According to the respondents, important issues for trails in open areas were sunshine and protection from the wind and rain. According to those who visited in person, these were major hindrances to using the facility in autumn and winter. These opinions were confirmed by the video surveillance records. The mellowing slopes allowed the land to be used for informal descents, motocross rides and the organization of extreme bike descents (Fig 4A). On the other hand, observations of the footprints left behind showed that, in the absence of cover, users descended from the designated trails, searching for a possible route in shadow zones (Fig 4B), under trees or along walls. However, the presence of surface water required safety precautions for users, with dangers mainly posed by steep banks (Fig 4C) and, in winter, the desire to use the surface of the reservoir as an ice rink. Video surveillance records also confirmed users’ entries on the frozen surface of the reservoir.

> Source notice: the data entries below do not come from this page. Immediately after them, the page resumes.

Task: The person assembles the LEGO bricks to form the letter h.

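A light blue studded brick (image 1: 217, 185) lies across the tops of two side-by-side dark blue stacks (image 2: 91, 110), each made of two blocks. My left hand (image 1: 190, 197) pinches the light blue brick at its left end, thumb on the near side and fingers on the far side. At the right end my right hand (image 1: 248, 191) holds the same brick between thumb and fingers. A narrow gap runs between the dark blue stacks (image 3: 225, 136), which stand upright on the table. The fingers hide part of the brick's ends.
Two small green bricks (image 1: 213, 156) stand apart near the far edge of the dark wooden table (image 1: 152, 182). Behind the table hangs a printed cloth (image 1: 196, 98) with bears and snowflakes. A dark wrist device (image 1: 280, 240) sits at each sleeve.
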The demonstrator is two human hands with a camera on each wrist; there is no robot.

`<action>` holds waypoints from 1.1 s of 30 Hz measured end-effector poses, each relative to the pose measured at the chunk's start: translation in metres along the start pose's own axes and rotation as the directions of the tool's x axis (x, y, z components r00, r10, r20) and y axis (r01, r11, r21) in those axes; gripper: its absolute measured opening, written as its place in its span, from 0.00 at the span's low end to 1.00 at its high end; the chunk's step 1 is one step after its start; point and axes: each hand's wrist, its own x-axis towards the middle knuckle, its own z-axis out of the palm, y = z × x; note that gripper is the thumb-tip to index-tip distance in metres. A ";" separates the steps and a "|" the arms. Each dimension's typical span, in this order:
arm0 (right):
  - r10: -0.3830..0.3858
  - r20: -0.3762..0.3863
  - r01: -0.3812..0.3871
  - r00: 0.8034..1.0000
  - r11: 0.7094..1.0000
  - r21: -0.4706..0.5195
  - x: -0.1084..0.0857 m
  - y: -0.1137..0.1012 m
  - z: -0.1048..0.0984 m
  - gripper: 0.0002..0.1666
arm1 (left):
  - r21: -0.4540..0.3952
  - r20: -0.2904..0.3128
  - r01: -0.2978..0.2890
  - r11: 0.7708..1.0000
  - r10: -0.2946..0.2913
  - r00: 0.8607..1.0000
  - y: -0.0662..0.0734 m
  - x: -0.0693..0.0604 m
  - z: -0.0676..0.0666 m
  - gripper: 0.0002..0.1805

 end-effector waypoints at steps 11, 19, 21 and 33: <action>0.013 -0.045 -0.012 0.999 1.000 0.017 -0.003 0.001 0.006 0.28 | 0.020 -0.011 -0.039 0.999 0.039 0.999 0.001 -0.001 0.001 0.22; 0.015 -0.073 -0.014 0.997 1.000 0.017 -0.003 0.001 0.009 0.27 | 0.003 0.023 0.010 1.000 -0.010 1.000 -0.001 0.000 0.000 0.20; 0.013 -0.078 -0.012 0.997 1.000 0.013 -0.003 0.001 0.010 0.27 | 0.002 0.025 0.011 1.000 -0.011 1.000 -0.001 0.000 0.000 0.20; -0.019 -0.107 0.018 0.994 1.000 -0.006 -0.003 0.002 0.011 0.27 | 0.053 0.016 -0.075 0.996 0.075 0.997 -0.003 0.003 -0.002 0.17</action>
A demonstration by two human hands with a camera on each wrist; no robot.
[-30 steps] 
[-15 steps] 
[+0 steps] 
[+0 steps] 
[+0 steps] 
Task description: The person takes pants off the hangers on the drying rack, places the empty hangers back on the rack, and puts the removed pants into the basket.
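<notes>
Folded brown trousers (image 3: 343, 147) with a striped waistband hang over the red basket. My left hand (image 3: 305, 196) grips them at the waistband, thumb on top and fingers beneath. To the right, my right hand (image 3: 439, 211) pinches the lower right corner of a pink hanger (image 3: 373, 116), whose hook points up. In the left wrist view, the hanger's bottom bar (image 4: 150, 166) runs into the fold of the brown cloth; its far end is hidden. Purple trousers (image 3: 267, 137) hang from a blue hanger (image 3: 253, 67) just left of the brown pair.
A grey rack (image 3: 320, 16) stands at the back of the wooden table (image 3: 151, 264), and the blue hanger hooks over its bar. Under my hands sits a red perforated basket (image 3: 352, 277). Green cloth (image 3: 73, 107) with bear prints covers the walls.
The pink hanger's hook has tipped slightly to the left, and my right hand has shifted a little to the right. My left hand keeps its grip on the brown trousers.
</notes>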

Fig 4. The geometry of quarry walls in the context of land use.

(A) Rock resistance versus structural ground conditions. (B) Slope height vs. sunlight conditions. (C) Slope vs. conditions for making water bodies available for recreation.

For the focus group participants, the danger of rockfalls was not obvious. In contrast, walks along the lower edge, despite the shortened perspective (Fig 5A), were attractive because of the satisfaction of cognitive needs (observation, a search for fossils and minerals) and the possibility of using walls as a background for photography.

Fig 5. The range of visibility depends on the location of the observation point.

(A) An observer at the bottom of the quarry. (B) An observer at the top of the quarry.

Administrators noted the difficulty of providing sufficient shade due to the difficult rooting conditions for tall vegetation; however, the creation of various types of weather screens was associated with incidents of vandalism. Site lighting was used as a preventive measure. However, the administrators noted that the organization of lighting was associated with a technical difficulty when digging trenches for the electrical cables, a difficulty that had not been foreseen at the design stage.

In the case of the pits, trails needed to be maintained both at the bottom of the quarry and along the upper edges. These trails mainly have a viewing and leading function. The advantage of walking trails at elevation (Fig 5B) is that the perspective can be changed.

Survey participants attributed high attractiveness to the highest point of the surroundings, while they also expected information about the effort required to reach high points and what they could expect when they reached it. The respondents also expected resting places and elements that increase the attractiveness of the view, such as viewing platforms or observation towers and optical devices, to support the observations. Walking along the edges of the walls generally did not make users feel unsafe or at risk of falling. Observations of footprints confirmed instances of departing the footpaths and traces of camping at the edge of the excavation.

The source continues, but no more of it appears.